Please copy each line below that contains the string "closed".
----- Information shown
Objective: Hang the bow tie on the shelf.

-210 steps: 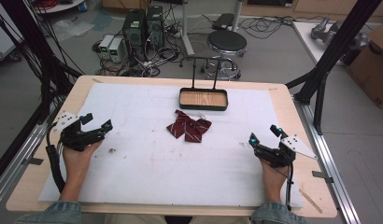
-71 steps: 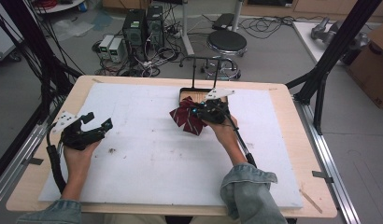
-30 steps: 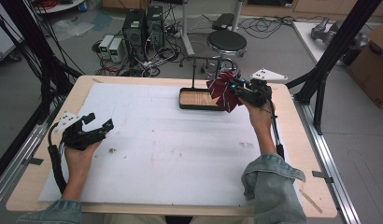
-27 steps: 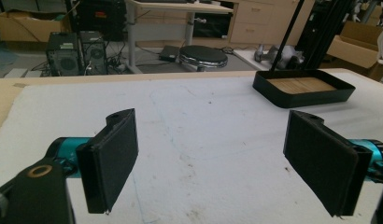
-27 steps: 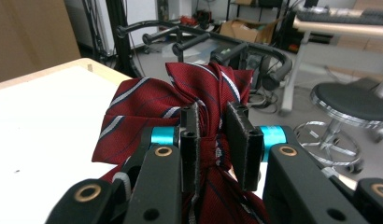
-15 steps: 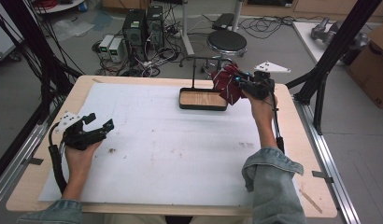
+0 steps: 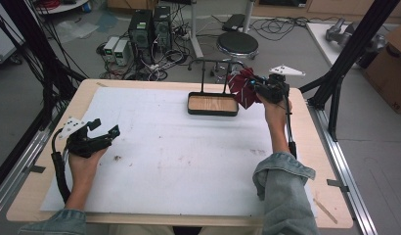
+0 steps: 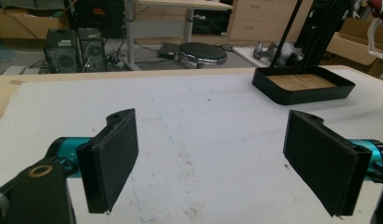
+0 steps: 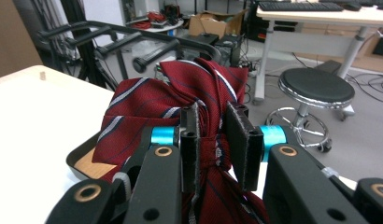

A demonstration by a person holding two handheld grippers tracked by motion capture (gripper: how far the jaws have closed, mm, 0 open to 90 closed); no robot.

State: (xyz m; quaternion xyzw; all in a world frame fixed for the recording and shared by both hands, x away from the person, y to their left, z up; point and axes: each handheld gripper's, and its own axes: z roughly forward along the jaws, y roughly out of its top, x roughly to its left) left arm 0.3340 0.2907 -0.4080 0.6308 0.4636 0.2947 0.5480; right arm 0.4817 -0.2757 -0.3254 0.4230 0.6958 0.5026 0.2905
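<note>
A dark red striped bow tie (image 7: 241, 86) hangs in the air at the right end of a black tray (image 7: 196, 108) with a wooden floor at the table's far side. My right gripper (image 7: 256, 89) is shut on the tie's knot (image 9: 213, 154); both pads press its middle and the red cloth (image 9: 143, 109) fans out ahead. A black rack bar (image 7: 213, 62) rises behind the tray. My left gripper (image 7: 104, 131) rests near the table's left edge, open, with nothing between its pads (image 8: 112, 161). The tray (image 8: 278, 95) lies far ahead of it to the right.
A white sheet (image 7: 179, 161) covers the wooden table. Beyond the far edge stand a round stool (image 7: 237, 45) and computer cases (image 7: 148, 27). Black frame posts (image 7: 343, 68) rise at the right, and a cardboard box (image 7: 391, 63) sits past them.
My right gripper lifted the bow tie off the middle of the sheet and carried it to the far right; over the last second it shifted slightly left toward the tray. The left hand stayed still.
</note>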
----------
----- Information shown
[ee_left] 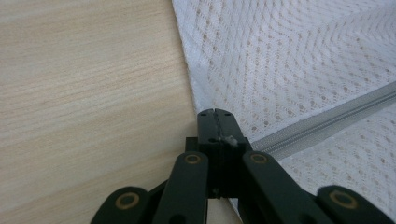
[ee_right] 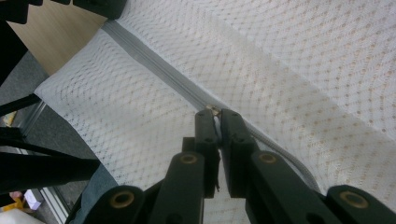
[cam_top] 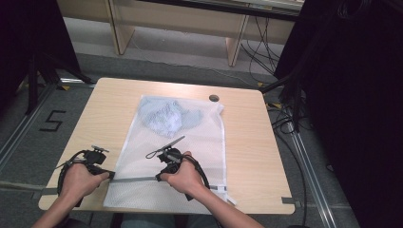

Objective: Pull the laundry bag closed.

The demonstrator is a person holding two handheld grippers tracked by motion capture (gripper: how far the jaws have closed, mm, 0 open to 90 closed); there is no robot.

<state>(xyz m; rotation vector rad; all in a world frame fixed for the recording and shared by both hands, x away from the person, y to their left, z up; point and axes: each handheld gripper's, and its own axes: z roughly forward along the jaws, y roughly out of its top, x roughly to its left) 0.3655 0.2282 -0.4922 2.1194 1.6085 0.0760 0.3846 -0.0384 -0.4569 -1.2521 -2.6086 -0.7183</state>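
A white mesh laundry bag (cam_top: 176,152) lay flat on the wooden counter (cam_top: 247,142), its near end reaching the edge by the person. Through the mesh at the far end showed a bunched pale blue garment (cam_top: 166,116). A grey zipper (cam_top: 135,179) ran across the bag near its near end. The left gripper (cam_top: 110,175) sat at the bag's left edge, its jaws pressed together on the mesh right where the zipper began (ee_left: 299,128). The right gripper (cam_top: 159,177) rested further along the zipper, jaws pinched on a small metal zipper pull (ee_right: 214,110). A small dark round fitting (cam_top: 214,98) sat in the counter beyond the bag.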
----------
▸ Solution for this task:
A demonstration by a person holding two handheld grippers tracked by motion capture (gripper: how far the jaws have closed, mm, 0 open to 90 closed); no robot.
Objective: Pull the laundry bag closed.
The demonstrator is a person holding two handheld grippers tracked by motion capture (gripper: how far the jaws have closed, mm, 0 open to 90 closed); there is no robot.

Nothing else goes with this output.